What to work on =>
Among the lines below, how many have the word "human"? The reply is that number alone.

Record set =>
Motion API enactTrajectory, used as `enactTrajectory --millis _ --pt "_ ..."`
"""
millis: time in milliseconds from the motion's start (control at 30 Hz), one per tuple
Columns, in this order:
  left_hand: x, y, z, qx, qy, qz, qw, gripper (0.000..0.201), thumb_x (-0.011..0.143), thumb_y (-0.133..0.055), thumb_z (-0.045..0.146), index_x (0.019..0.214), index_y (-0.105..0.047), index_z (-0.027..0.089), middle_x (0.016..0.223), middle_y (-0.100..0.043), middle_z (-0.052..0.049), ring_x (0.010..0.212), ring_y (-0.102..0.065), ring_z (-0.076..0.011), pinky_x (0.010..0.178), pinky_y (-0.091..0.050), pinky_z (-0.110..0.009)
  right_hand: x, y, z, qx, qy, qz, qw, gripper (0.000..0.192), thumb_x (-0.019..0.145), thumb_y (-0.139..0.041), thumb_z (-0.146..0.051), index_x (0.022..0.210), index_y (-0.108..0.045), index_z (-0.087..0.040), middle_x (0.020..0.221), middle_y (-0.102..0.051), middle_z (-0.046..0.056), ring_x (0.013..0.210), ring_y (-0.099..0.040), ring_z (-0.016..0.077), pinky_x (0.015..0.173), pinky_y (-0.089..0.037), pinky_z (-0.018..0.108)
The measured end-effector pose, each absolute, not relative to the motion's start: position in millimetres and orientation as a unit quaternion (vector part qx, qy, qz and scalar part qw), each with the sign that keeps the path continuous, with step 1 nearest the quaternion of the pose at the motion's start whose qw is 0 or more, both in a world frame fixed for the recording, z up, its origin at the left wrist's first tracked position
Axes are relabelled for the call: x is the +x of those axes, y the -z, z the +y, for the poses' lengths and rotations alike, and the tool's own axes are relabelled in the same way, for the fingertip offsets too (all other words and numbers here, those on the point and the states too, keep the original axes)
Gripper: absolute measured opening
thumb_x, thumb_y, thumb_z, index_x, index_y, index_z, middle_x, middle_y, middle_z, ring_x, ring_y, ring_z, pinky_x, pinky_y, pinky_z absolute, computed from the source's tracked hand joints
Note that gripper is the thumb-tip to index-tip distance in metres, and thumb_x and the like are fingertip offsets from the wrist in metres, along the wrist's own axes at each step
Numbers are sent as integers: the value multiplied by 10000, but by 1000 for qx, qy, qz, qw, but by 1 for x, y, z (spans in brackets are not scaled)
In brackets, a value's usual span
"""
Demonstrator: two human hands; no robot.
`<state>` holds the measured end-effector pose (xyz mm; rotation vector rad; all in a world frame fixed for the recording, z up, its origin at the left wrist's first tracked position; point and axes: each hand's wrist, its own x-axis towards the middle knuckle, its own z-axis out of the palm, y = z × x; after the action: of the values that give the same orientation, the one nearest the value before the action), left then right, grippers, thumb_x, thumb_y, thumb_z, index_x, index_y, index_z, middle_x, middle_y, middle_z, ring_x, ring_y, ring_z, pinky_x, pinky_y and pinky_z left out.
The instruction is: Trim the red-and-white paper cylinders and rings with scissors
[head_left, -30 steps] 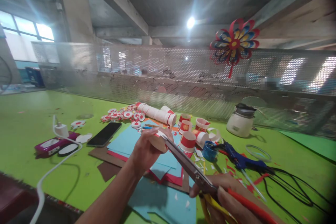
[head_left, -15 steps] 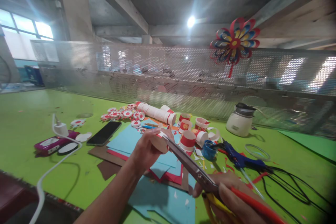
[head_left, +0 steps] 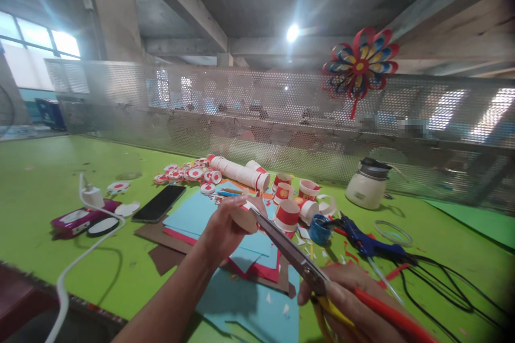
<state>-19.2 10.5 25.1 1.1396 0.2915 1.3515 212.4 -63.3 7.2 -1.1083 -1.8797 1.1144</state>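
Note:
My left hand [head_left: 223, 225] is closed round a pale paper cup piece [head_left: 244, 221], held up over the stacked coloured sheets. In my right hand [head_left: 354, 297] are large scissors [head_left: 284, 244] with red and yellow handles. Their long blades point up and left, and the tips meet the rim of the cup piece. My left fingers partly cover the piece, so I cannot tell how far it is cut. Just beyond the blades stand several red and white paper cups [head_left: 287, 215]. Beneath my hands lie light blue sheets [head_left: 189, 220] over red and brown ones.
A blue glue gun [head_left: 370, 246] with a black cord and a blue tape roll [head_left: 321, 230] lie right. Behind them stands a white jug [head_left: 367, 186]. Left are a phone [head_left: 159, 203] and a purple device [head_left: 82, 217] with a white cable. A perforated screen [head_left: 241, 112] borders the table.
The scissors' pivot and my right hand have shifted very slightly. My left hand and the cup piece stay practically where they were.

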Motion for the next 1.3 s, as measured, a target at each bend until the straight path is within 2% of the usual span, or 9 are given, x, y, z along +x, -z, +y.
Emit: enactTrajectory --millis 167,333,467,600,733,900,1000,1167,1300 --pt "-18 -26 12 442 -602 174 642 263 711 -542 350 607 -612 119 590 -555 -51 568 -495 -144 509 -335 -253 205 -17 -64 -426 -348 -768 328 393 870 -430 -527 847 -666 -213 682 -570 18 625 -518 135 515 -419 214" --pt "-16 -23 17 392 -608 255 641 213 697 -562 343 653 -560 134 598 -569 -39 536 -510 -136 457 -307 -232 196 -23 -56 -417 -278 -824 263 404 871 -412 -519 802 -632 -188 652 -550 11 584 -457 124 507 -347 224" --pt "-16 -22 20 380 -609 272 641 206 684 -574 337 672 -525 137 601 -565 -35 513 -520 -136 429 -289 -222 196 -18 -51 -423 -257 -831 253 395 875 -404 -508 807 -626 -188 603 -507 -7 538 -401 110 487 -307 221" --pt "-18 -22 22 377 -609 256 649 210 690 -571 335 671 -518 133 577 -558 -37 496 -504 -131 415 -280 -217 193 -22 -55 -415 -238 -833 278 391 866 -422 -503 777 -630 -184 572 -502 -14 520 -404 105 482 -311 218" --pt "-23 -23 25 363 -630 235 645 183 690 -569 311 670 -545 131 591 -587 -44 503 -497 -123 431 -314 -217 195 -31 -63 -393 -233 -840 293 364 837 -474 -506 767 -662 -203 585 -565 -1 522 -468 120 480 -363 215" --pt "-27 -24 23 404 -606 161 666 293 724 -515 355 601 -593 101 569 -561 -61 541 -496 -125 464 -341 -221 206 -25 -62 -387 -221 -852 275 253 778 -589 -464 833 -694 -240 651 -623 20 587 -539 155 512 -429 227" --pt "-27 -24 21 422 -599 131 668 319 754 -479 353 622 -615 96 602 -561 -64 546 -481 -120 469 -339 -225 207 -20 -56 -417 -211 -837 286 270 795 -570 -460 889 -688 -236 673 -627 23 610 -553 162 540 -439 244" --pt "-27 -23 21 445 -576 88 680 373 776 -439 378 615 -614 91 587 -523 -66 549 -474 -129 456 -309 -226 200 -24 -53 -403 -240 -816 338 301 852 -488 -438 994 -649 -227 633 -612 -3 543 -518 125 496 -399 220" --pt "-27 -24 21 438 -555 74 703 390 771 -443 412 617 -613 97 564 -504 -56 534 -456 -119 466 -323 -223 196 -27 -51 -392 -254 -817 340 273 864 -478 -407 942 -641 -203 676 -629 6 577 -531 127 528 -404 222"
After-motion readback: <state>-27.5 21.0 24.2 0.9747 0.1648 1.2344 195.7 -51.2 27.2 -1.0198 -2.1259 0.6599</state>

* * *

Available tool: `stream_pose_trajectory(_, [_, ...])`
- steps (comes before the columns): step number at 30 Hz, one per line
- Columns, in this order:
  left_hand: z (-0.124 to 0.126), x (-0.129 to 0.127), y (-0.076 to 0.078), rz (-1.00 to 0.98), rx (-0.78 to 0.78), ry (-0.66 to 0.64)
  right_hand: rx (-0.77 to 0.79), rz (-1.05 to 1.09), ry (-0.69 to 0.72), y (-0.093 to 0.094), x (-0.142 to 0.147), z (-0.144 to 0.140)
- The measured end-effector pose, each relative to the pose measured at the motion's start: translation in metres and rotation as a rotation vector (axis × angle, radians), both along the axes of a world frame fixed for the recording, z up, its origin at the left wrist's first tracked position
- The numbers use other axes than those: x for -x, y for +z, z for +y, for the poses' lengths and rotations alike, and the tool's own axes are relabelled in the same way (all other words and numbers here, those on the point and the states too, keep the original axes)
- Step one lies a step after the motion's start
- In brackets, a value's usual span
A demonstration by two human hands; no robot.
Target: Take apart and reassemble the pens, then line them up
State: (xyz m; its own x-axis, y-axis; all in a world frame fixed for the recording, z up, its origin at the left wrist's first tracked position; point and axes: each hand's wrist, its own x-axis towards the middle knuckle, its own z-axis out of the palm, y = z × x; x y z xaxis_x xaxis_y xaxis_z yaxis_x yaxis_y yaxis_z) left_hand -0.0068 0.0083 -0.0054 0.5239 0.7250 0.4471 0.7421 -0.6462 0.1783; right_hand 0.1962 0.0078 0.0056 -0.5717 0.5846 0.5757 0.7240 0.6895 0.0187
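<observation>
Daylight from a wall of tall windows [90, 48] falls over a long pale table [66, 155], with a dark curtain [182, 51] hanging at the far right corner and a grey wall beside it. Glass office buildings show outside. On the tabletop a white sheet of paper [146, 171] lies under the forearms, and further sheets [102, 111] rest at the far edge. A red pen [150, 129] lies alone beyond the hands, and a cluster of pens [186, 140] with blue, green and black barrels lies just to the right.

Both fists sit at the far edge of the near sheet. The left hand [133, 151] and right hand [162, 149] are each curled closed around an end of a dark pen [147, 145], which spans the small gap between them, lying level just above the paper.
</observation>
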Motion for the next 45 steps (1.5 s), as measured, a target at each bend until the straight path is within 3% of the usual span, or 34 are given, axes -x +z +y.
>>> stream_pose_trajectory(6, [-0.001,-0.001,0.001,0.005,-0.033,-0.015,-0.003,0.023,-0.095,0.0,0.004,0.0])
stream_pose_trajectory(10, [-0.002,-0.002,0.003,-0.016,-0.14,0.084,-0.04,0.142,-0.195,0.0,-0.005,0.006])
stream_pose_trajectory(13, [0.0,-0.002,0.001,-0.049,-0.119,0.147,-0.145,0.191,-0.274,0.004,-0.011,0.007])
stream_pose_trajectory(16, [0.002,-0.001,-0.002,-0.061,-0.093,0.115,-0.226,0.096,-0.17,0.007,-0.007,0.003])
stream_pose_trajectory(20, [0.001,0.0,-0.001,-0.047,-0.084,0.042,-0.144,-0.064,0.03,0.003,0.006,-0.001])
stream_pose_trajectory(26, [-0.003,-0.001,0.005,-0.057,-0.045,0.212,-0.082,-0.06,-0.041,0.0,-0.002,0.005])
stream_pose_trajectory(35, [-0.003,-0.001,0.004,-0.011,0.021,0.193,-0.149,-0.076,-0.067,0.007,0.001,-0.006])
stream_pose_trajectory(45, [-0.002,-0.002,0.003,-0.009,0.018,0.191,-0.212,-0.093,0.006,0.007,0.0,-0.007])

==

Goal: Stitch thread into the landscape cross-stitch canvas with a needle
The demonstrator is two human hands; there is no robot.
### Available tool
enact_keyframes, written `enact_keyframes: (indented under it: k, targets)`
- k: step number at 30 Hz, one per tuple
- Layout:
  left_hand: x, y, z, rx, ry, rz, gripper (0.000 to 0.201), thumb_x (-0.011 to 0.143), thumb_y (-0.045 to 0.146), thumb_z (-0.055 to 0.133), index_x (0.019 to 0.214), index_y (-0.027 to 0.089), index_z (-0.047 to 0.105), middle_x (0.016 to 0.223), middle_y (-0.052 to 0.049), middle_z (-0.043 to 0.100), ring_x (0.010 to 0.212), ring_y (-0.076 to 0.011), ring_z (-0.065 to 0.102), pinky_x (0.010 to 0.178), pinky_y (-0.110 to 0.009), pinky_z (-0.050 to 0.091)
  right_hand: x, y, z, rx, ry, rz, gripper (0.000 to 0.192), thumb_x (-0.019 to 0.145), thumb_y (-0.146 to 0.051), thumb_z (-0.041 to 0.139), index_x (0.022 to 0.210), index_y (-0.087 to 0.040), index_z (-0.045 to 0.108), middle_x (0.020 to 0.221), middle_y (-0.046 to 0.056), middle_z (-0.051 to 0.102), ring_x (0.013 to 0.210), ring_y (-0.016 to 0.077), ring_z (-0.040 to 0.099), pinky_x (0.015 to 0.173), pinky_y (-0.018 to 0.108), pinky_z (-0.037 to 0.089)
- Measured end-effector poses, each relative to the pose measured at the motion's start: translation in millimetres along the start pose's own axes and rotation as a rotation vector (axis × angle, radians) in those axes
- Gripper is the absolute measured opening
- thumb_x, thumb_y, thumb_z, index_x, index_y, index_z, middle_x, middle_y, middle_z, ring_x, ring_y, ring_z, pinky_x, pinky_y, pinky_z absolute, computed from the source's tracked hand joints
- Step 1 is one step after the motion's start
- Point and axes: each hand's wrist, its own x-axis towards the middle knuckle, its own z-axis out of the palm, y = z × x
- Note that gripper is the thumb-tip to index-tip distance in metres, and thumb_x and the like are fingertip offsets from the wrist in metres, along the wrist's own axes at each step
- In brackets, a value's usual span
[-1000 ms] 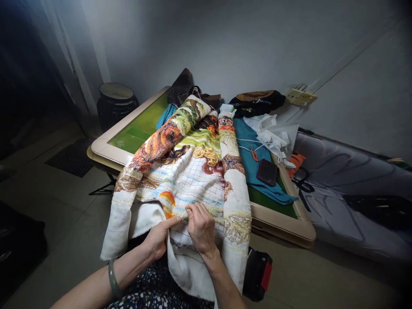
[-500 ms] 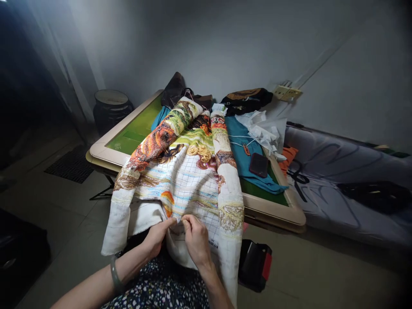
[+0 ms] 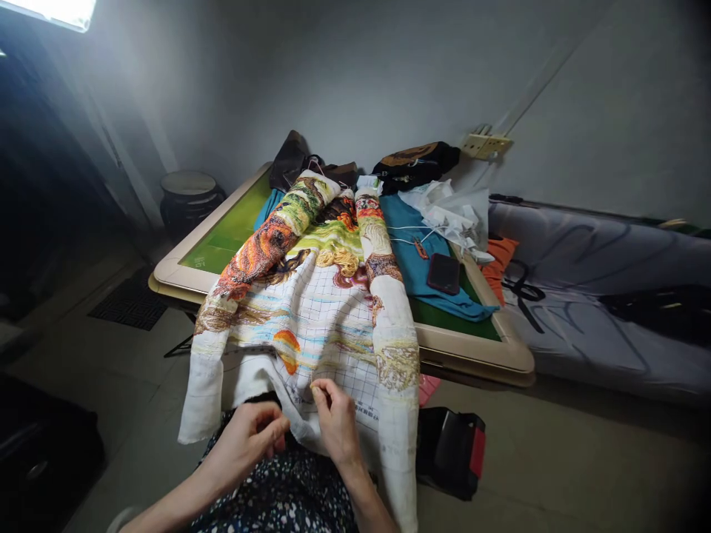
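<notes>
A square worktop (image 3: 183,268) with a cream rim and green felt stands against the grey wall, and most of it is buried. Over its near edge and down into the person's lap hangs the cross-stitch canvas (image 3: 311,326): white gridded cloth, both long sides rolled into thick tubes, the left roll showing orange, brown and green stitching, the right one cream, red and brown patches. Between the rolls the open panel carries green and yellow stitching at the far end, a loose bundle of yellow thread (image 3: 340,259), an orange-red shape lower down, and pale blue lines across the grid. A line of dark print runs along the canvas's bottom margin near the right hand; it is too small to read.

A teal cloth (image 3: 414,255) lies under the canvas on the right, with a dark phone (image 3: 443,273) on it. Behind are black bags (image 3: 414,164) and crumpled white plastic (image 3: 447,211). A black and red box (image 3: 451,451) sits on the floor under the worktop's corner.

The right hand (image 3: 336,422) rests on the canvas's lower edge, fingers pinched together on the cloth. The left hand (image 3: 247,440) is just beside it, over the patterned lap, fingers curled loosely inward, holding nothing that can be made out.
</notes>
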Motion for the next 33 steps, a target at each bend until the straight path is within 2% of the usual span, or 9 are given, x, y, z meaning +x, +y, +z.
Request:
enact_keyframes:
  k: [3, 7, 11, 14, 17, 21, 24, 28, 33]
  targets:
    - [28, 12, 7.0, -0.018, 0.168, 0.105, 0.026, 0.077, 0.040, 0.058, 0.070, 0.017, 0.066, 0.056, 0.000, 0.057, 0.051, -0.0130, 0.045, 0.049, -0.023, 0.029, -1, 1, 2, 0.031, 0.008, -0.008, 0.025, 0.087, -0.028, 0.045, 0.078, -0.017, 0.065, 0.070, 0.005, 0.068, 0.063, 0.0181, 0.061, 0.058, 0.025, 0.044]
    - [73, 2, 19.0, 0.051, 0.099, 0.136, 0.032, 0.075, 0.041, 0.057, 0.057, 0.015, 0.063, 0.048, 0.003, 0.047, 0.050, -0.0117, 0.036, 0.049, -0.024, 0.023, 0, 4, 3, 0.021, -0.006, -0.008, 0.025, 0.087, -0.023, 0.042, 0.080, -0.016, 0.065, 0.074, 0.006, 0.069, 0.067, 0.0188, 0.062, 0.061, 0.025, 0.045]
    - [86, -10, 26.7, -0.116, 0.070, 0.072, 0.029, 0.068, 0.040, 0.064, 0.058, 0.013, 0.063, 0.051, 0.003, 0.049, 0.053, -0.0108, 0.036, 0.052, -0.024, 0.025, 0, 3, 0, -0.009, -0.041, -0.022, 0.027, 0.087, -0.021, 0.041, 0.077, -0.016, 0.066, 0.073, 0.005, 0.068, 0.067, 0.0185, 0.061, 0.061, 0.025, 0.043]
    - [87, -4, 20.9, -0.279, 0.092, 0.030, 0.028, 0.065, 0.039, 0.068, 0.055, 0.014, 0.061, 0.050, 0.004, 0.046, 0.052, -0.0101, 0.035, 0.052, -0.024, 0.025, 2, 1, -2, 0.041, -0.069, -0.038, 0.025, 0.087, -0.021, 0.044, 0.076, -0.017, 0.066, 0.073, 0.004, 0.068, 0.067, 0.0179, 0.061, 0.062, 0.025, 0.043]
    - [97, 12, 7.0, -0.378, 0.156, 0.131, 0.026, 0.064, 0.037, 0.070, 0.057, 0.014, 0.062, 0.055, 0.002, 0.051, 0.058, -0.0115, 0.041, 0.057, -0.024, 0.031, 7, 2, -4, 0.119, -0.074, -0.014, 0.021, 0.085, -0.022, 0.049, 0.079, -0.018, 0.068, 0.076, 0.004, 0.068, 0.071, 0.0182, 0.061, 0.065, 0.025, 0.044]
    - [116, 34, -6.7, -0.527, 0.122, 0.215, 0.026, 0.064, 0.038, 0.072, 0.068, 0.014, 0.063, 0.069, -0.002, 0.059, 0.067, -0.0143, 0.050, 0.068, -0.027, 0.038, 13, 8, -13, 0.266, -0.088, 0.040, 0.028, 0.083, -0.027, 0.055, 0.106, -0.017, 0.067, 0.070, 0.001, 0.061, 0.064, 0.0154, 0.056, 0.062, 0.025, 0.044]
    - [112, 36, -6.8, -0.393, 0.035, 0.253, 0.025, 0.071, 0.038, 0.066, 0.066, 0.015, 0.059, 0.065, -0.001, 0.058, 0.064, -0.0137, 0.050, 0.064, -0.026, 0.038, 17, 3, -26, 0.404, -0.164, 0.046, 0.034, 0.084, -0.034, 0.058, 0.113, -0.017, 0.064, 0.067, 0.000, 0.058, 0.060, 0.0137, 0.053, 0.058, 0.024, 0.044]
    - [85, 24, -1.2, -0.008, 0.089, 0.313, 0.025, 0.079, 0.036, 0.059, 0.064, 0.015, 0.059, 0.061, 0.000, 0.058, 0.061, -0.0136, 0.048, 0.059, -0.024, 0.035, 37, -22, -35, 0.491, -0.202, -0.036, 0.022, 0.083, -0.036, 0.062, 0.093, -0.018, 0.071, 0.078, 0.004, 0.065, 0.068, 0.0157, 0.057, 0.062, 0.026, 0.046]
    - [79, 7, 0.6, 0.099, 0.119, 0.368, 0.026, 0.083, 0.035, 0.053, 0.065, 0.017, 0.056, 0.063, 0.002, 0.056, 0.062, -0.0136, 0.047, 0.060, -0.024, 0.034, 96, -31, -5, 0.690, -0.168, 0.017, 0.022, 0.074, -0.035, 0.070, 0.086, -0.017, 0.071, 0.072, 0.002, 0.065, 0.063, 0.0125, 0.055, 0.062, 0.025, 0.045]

Answer below =>
3